The Château de Roquefixade is a ruined castle built on a cliff overlooking the village of Roquefixade, situated 8 km (5 miles) west of Lavelanet French département of Ariège.

There are records of a castle on the site going back to 1180, though the present ruins are more modern. While marketed in the tourist industry as one of the so-called Cathar castles, the ruins are later than this. Despite this, the site did provide a place of refuge for the Cathars at the time of the Albigensian Crusade.

A natural cleft in the cliff face has been filled in by an arch supported by ramparts. This cleft is the origin of the name of the village, and later the castle: roca fisada (fissured rock) in Catalan. The remains of the castle walls cling to the rock, originally circling an impressive keep built at the highest point of the site. The trek to Roquefixade Castle is marked and takes around 25 minutes beginning at Roquefixade village square.

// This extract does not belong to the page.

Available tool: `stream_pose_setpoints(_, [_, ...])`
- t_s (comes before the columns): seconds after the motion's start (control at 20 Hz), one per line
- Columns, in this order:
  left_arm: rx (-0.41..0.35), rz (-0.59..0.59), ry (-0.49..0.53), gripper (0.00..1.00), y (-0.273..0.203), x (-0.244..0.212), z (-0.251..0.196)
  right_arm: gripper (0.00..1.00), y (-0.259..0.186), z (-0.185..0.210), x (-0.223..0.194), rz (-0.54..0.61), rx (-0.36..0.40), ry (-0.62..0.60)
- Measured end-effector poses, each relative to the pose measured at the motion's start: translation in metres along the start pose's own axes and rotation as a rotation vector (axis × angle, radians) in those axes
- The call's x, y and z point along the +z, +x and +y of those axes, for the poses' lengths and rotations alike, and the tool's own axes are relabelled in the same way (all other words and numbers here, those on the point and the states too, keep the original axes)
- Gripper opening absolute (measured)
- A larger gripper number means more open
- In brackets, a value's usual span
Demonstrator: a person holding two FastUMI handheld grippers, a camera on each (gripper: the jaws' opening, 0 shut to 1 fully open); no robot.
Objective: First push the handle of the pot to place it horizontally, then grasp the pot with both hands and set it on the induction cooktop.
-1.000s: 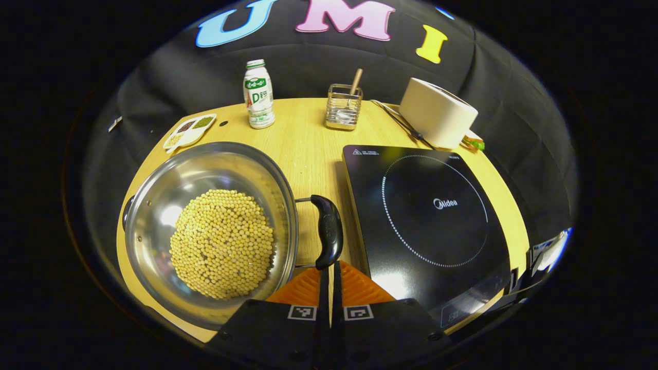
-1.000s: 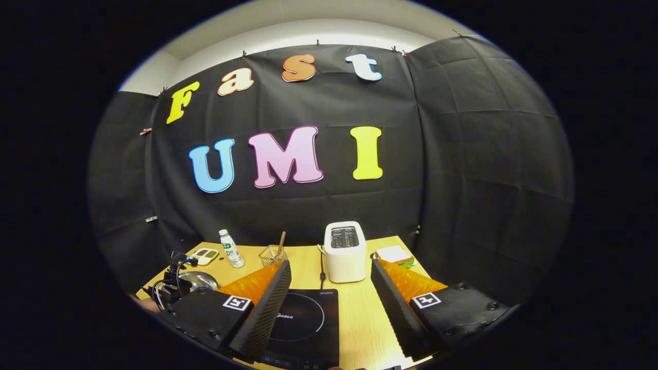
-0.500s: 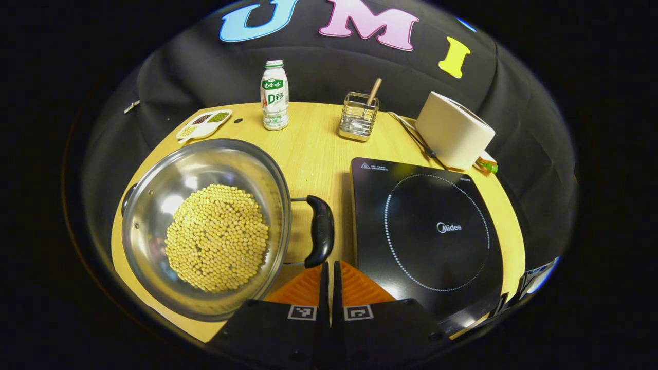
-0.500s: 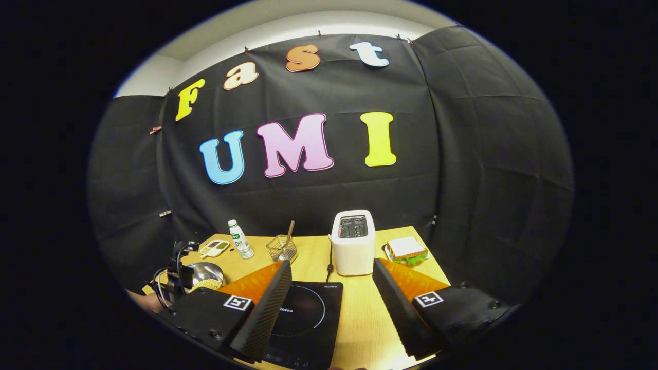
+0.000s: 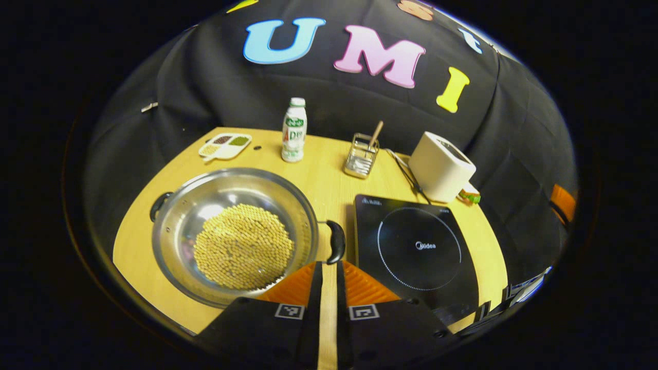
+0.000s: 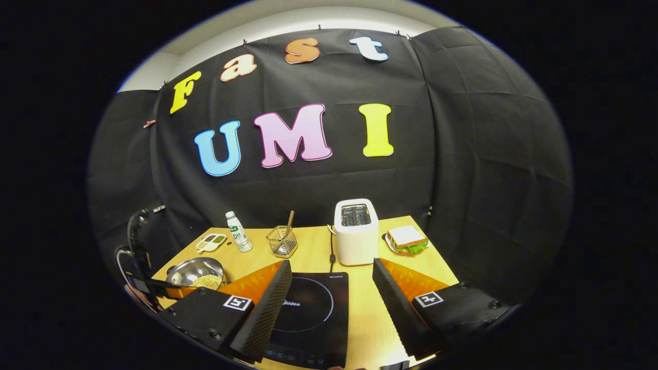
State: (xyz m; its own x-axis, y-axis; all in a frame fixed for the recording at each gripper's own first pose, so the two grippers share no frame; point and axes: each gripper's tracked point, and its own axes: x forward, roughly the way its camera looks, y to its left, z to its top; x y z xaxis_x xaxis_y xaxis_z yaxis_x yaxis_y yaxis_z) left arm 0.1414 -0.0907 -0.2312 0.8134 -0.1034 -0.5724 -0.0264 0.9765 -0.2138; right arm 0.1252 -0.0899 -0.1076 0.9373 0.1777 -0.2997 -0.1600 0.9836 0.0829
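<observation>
A steel pot (image 5: 180,226) holding yellow beans sits on the left of the wooden table (image 5: 329,180). Its black handles point left (image 5: 158,198) and right (image 5: 336,241). The black induction cooktop (image 5: 416,246) lies just right of the pot. My left gripper (image 5: 328,266) hovers just short of the right handle, its fingers parted by a narrow gap with nothing between them. In the right gripper view, my right gripper (image 6: 331,266) stands wide open and empty, high above the cooktop (image 6: 308,308). The pot (image 6: 198,272) is far to its left.
Along the back of the table stand a white divided dish (image 5: 225,145), a small bottle (image 5: 294,131), a wire basket (image 5: 361,156) with a wooden stick, and a white toaster (image 5: 442,167) with its cord. A sandwich on a plate (image 6: 406,239) sits right of the toaster.
My left gripper has drawn back and risen from the pot's right handle, and its fingers have parted a little. The right gripper's view has shifted slightly; it stays open.
</observation>
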Motion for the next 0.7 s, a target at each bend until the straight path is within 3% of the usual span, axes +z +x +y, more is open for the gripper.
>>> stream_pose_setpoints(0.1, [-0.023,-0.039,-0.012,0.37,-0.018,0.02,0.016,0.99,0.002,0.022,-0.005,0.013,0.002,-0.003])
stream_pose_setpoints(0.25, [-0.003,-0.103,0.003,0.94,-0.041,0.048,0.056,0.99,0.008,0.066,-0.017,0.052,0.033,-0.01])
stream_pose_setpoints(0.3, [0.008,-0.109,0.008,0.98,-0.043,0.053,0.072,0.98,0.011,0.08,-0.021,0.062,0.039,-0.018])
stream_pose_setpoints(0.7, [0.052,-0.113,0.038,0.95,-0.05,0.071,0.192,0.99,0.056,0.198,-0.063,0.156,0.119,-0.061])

At the end of the 13th century, Roquefixade became a stronghold at the end of a line of royal fortresses built along the Corbières hills, to keep watch on the territory of the Count of Foix. The keep was remodelled in the 14th century, and other alterations were made in the 15th and 16th centuries. The castle survived until 1632 when the French king Louis XIII rested in the area on his way to Toulouse for the execution of Henri II, Duke of Montmorency who had risen against Richelieu. Louis took the opportunity to order the destruction (slighting) of Roquefixade. Now, it serves no purpose and is costly to maintain.

Château de Roquefixade has been listed since 1995 as a monument historique by the French Ministry of Culture.